> **What is needed**: Give the data again, word for word.

> **Source material**:
····················

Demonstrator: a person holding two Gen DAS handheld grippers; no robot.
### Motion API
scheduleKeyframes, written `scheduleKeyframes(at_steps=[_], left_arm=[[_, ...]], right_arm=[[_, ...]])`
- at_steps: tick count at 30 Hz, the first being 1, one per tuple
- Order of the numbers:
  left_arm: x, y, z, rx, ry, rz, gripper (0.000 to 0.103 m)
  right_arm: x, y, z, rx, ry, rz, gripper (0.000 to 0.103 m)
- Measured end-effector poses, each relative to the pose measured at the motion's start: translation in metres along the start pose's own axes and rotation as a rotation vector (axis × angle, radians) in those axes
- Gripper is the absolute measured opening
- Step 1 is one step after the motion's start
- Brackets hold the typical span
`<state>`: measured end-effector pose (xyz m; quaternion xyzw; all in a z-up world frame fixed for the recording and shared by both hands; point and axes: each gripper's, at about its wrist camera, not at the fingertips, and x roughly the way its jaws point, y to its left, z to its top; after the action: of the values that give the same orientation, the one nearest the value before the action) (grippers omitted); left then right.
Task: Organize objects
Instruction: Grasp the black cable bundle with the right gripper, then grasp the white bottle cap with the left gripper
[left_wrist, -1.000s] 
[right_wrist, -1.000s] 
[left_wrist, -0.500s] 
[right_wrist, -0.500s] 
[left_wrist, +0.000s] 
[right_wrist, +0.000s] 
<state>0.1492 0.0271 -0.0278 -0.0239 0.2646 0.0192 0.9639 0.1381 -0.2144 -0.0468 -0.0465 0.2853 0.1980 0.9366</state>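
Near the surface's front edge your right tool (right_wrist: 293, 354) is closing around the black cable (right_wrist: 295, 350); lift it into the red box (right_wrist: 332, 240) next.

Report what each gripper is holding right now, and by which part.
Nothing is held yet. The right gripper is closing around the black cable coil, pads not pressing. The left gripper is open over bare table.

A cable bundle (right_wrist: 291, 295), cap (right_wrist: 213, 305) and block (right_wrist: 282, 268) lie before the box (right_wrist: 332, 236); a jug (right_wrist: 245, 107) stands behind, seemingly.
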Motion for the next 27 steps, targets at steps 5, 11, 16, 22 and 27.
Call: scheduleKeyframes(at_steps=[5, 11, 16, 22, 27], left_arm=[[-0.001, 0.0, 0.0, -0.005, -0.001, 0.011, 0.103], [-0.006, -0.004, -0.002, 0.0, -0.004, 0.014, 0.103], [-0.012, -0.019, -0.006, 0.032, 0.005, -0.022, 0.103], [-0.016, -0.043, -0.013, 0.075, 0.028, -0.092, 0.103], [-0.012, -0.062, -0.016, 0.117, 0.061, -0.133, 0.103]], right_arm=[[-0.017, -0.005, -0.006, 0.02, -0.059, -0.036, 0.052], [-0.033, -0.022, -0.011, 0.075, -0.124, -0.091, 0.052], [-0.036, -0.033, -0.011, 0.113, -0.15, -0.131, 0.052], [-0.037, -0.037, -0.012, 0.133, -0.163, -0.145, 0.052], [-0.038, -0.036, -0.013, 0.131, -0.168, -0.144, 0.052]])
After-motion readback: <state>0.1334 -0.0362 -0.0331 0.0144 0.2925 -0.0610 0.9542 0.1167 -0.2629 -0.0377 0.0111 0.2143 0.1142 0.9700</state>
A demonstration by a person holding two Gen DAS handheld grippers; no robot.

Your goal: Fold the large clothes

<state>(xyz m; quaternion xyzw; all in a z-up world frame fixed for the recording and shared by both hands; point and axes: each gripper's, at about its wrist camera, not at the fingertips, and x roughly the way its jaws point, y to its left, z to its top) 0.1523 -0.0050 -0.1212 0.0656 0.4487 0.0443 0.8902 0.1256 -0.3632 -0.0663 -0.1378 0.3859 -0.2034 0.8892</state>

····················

> **Exercise solution**:
Demonstrator: a person holding two Gen DAS handheld grippers; no robot.
### Motion API
scheduleKeyframes, written `scheduleKeyframes(at_steps=[_], left_arm=[[_, ...]], right_arm=[[_, ...]])`
- at_steps: tick count at 30 Hz, the first being 1, one per tuple
- Order of the numbers:
  left_arm: x, y, z, rx, ry, rz, gripper (0.000 to 0.103 m)
  right_arm: x, y, z, rx, ry, rz, gripper (0.000 to 0.103 m)
- Measured end-effector poses, each relative to the pose measured at the motion's start: translation in metres along the start pose's own axes and rotation as a rotation vector (axis × angle, radians) in those axes
- Gripper is the absolute measured opening
- Step 1 is one step after the motion's start
- Brackets hold the typical span
`<state>`: measured end-effector pose (xyz m; quaternion xyzw; all in a z-up world frame fixed for the recording and shared by both hands; point and axes: each gripper's, at about its wrist camera, not at the fingertips, and x roughly the way its jaws point, y to its left, z to its top; after the action: of the values that give the same orientation, the one nearest the value before the action) (grippers omitted); left then right.
Task: Organize objects
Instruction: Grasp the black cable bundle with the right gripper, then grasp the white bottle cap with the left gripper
[left_wrist, -1.000s] 
[right_wrist, -1.000s] 
[left_wrist, -0.500s] 
[right_wrist, -0.500s] 
[left_wrist, +0.000s] 
[right_wrist, +0.000s] 
<state>0.1492 0.0271 -0.0278 -0.0239 0.2646 0.0192 0.9639 0.1381 -0.2144 -0.0468 -0.0465 0.2853 0.1980 0.9366</state>
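Near the surface's front edge your right tool (right_wrist: 293, 354) is closing around the black cable (right_wrist: 295, 350); lift it into the red box (right_wrist: 332, 240) next.

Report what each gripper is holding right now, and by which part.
Nothing is held yet. The right gripper is closing around the black cable coil, pads not pressing. The left gripper is open over bare table.

A cable bundle (right_wrist: 291, 295), cap (right_wrist: 213, 305) and block (right_wrist: 282, 268) lie before the box (right_wrist: 332, 236); a jug (right_wrist: 245, 107) stands behind, seemingly.
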Motion for the next 27 steps, targets at steps 5, 11, 16, 22 and 27.
Call: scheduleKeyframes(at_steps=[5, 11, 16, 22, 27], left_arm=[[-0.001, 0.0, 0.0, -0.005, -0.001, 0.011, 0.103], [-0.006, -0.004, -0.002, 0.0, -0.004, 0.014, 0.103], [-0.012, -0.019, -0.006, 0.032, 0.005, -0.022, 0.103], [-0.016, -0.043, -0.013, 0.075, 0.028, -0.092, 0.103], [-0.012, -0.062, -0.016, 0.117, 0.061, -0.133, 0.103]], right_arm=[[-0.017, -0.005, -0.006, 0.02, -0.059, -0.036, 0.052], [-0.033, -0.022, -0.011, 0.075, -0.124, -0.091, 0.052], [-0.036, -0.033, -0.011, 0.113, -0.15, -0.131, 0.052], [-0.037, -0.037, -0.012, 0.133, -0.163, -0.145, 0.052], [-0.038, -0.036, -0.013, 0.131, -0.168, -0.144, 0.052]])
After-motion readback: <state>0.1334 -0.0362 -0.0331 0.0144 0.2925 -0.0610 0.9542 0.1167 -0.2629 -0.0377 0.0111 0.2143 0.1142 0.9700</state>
A demonstration by a person holding two Gen DAS handheld grippers; no robot.

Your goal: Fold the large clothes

<state>(xyz m; quaternion xyzw; all in a z-up world frame fixed for the recording and shared by both hands; point and axes: each gripper's, at about its wrist camera, not at the fingertips, and x roughly the way its jaws point, y to its left, z to its top) 0.1523 -0.0050 -0.1212 0.0656 0.4487 0.0443 0.8902 0.1256 -0.3632 -0.0663 -0.1378 0.3859 -0.2034 0.8892</state>

That completes the output.